FinTech startups in the region must also deal with growing pressure from regulators. “The increasing demands from the regulator are certainly adding a level of complexity and strains on FinTech companies globally, thus Nordics are not an exception to this,” says Brandorne. “Many struggle to adapt all the compliance requirements.”
The recent e-commerce rules proposed by the minister for financial markets, Per Bolund, provides an example of new regulatory hurdles to overcome. He suggested a ban against having buying things on credit as a pre-ticked option when buying things online. Bolund argued that this would prevent people going into debt by spending money that they did not have. “It will mostly affect the larger players like Klarna and Qliro who offer check-out solutions and have their own credit offers,” says Brandorne. “These are particularly popular with merchants since the aforementioned companies undertake the risk of customers not paying.” Unsurprisingly, Klarna has opposed the proposal.
Yet, Brandorne downplays this type of interventions. “In Sweden, it’s rare to see the government steer these kinds of details, but we have seen it in Germany,” she says. “The reason that this has appeared on the government radar has to do with the fact that the younger generations are overestimating their power to pay back and thus end up in endless credits.”

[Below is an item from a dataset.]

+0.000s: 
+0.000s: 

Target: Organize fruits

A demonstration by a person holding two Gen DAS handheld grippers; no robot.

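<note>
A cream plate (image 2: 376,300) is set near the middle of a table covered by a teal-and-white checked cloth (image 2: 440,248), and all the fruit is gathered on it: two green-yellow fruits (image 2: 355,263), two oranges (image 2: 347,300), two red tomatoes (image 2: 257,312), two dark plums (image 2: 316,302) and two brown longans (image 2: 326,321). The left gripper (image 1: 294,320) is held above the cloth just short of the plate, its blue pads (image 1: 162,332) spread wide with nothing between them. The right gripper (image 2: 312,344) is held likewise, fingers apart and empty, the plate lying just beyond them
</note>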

Nordic FinTech companies also struggle with the size of the market. “Additionally, for most consumer facing products, the home market is too small for most companies,” says Brandorne. “While this is a challenge, it is also an advantage since companies must consider going global since day one.“
While these challenges are undoubtedly huge, Brandorne is confident the Swedish FinTech scene will come out on the other side. “Stockholm is booming,” she concludes. “The FinTech playground is growing and new players are coming up all the time. We think, even more capital will be attracted into the region and the number of companies with a global presence that are #NordicMade will grow and gain recognition.”